*** Exercise inputs Section Begins ***

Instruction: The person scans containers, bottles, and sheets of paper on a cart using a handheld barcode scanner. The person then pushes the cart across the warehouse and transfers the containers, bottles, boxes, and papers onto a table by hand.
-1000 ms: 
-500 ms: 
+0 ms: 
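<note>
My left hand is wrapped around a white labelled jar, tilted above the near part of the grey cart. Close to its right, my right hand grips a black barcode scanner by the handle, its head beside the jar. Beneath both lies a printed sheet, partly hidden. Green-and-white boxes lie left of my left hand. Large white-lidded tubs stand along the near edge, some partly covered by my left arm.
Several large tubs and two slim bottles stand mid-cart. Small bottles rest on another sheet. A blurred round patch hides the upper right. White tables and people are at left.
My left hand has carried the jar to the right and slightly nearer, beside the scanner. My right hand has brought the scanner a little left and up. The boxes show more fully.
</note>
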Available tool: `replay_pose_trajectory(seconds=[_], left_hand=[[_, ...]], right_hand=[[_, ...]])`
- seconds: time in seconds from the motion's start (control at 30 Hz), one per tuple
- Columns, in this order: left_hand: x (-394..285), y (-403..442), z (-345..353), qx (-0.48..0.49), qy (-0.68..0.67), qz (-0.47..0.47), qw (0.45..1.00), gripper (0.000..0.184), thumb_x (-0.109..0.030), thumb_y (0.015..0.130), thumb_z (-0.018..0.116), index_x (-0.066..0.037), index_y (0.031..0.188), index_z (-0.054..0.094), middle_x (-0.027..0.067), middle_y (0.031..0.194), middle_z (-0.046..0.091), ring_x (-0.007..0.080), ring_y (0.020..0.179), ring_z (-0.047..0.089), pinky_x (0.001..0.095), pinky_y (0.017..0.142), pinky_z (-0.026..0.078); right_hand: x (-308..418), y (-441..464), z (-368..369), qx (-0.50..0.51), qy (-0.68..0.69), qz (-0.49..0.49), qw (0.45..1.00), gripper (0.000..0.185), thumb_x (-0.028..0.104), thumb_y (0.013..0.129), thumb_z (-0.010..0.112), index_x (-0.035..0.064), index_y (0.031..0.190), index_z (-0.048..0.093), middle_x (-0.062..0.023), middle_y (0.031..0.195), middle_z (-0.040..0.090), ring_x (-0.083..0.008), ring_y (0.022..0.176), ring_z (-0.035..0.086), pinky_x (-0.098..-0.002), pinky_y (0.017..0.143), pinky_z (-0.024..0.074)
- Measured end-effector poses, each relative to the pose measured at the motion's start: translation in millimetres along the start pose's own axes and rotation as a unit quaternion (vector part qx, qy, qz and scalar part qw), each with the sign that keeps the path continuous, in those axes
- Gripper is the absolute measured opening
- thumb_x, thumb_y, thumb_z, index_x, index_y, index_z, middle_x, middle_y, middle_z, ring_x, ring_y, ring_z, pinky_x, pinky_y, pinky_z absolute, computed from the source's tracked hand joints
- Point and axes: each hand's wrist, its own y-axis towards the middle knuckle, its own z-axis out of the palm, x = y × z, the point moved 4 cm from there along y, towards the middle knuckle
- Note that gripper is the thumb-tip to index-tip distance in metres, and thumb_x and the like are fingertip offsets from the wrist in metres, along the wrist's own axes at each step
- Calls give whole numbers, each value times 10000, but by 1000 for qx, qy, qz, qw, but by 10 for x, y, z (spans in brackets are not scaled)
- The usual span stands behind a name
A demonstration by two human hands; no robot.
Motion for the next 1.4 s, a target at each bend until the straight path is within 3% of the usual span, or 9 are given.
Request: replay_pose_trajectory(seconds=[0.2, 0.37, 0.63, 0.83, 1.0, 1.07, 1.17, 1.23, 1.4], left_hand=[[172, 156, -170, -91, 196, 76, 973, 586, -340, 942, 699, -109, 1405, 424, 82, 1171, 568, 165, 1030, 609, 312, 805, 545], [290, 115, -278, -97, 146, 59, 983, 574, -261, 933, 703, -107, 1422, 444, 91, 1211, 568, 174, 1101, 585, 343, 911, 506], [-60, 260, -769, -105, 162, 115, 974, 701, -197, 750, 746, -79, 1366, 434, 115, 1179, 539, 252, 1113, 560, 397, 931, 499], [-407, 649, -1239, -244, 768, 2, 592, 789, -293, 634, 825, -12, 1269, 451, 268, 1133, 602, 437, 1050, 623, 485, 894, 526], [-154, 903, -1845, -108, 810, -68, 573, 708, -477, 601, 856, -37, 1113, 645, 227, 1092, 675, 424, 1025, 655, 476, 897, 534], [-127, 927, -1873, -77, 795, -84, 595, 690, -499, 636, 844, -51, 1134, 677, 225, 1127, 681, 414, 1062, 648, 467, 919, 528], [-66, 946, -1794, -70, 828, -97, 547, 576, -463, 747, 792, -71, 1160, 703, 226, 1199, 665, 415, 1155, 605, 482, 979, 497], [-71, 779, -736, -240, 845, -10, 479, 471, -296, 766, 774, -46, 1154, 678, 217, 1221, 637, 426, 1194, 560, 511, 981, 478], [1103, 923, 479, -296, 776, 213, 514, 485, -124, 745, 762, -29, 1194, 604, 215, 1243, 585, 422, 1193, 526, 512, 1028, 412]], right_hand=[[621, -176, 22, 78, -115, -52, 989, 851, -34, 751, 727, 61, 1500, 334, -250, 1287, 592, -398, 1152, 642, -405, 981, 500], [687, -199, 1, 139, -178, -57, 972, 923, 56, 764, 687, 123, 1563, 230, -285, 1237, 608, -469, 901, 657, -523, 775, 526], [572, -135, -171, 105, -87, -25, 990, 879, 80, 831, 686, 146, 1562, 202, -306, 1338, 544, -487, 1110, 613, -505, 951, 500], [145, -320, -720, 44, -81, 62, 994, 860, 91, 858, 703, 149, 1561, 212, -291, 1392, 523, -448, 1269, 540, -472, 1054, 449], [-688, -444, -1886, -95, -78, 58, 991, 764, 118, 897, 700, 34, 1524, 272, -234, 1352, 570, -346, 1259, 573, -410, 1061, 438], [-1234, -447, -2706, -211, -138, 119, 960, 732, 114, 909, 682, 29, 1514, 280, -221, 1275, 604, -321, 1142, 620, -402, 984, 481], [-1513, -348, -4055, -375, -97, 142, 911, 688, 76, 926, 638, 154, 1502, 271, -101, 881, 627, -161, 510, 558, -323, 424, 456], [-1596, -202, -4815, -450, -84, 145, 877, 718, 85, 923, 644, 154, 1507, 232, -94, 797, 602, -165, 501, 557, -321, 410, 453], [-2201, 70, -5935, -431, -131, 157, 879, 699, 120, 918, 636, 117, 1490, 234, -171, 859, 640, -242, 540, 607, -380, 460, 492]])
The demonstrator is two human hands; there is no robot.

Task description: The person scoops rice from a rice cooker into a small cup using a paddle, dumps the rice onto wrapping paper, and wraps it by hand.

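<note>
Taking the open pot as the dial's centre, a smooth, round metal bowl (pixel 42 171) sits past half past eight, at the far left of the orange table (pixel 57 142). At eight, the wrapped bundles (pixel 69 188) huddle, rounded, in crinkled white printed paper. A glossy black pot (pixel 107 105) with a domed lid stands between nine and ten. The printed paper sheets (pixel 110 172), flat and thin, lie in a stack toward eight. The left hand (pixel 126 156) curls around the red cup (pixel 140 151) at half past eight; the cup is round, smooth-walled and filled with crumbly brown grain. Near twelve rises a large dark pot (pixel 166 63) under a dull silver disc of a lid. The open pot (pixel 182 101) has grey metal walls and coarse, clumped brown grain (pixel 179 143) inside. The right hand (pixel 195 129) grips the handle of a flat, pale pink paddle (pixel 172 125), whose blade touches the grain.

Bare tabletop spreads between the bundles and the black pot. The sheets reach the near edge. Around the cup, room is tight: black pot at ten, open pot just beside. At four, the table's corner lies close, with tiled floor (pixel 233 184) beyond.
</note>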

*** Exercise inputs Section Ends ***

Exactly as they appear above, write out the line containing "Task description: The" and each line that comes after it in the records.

Written answer:
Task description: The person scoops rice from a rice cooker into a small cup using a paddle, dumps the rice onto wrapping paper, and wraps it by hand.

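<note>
Taking the open pot as the dial's centre, a smooth, round metal bowl (pixel 42 171) sits past half past eight, at the far left of the orange table (pixel 57 142). At eight, the wrapped bundles (pixel 69 188) huddle, rounded, in crinkled white printed paper. A glossy black pot (pixel 107 105) with a domed lid stands between nine and ten. The printed paper sheets (pixel 110 172), flat and thin, lie in a stack toward eight. The left hand (pixel 126 156) curls around the red cup (pixel 140 151) at half past eight; the cup is round, smooth-walled and filled with crumbly brown grain. Near twelve rises a large dark pot (pixel 166 63) under a dull silver disc of a lid. The open pot (pixel 182 101) has grey metal walls and coarse, clumped brown grain (pixel 179 143) inside. The right hand (pixel 195 129) grips the handle of a flat, pale pink paddle (pixel 172 125), whose blade touches the grain.

Bare tabletop spreads between the bundles and the black pot. The sheets reach the near edge. Around the cup, room is tight: black pot at ten, open pot just beside. At four, the table's corner lies close, with tiled floor (pixel 233 184) beyond.
</note>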

Nothing else is needed to complete the answer.